Dataset items:
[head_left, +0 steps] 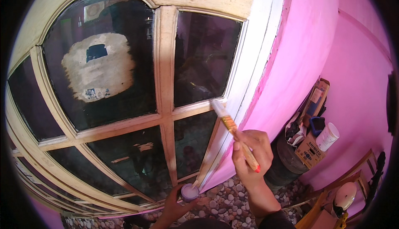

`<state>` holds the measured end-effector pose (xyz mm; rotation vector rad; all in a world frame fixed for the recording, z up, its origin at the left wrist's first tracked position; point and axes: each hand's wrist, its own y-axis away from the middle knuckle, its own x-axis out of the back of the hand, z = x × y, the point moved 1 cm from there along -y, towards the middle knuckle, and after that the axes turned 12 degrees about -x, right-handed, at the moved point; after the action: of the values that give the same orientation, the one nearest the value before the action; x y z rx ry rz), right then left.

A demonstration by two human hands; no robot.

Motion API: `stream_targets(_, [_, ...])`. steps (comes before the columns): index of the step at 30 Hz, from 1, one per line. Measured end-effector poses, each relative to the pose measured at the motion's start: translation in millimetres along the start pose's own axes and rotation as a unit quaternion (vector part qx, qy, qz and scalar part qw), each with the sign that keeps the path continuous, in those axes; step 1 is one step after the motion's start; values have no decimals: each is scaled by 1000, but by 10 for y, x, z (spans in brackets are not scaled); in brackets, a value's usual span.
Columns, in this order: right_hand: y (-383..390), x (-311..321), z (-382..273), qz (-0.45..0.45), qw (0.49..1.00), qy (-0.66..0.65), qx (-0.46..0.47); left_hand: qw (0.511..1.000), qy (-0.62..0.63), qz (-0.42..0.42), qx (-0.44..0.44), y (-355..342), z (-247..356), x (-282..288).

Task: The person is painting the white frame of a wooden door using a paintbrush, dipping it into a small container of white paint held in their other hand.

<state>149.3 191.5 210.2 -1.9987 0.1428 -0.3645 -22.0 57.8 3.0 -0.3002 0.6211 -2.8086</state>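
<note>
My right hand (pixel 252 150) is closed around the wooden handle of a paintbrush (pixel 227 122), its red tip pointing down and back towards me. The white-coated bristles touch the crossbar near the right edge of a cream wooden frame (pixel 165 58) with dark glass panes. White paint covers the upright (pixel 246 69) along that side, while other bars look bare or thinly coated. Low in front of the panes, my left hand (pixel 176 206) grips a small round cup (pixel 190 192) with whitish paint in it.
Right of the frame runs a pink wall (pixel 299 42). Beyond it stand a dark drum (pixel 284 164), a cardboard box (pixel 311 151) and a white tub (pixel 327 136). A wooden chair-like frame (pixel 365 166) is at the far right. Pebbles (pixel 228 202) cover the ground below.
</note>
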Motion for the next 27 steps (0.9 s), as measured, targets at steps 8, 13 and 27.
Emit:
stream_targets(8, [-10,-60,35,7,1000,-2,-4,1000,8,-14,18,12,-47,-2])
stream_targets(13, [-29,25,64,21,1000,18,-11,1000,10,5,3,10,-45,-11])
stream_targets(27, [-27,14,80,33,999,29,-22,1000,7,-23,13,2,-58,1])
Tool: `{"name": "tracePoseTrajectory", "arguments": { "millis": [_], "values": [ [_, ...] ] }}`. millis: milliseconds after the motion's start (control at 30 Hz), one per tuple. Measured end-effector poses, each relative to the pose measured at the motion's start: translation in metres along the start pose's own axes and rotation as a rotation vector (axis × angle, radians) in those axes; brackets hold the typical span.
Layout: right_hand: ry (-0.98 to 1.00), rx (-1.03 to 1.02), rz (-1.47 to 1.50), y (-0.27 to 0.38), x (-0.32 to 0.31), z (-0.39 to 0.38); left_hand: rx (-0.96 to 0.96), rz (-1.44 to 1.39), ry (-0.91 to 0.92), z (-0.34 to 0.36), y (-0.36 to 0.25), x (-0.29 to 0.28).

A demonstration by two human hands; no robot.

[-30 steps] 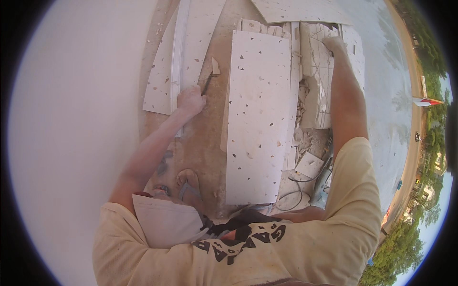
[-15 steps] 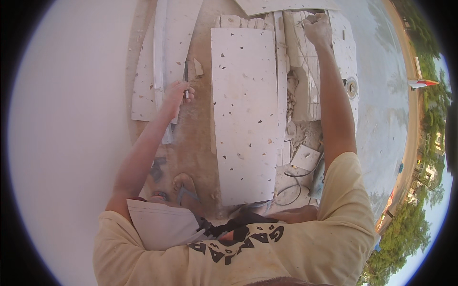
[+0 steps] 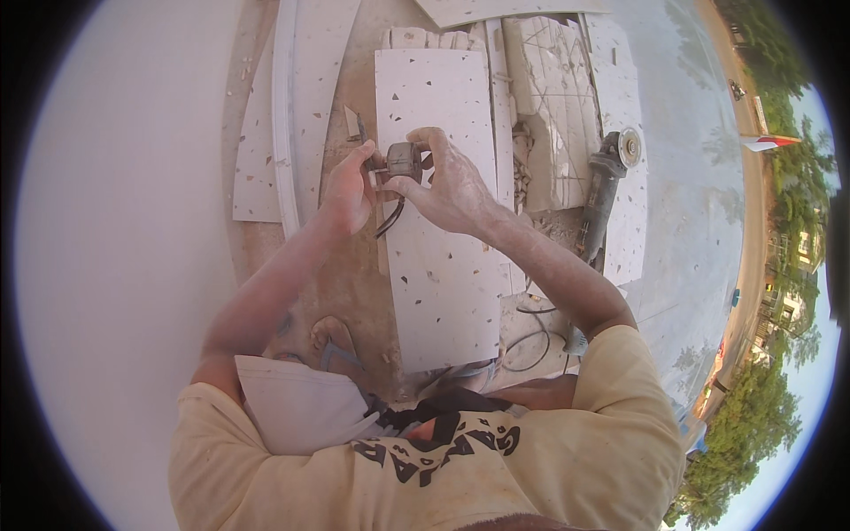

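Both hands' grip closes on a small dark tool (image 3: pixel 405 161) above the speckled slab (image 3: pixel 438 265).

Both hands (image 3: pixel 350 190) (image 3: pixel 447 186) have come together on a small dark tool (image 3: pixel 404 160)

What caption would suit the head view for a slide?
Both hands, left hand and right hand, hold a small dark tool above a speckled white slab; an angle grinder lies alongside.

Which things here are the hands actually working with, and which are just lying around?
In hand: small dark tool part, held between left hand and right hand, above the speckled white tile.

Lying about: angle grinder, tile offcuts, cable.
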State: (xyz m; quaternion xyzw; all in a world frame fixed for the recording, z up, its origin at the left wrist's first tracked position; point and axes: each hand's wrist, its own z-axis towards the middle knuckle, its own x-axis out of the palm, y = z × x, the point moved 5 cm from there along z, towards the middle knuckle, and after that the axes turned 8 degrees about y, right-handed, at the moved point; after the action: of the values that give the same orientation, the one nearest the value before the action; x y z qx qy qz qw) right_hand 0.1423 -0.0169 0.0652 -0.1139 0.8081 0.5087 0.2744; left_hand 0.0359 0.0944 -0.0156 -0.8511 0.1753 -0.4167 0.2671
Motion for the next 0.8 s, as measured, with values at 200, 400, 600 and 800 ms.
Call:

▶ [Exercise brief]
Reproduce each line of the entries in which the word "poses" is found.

▶ [Completed exercise]
Motion API: `stream_targets(_, [_, ...])`. steps (comes before the columns): index of the step at 30 Hz, from 1, one per line. Measured end-effector poses, each relative to the pose measured at the motion's start: translation in millimetres along the start pose's own axes and rotation as a unit quaternion (vector part qx, qy, qz and scalar part qw), each with the sign that keeps the path continuous, in those axes; step 1 is one step after the motion's start; values have no decimals: each is scaled by 1000, but by 10 for y, x, z (spans in brackets are not scaled); in brackets, a value's usual span.
Tool: `{"name": "tracePoseTrajectory", "arguments": { "millis": [_], "values": [ [_, ...] ] }}`. millis: milliseconds after the motion's start (control at 30 Hz), one per tuple. Measured end-effector poses, each relative to the pose measured at the motion's start: translation in metres along the start pose's own axes and rotation as a rotation vector (axis × angle, radians) in those axes; brackets hold the typical span.

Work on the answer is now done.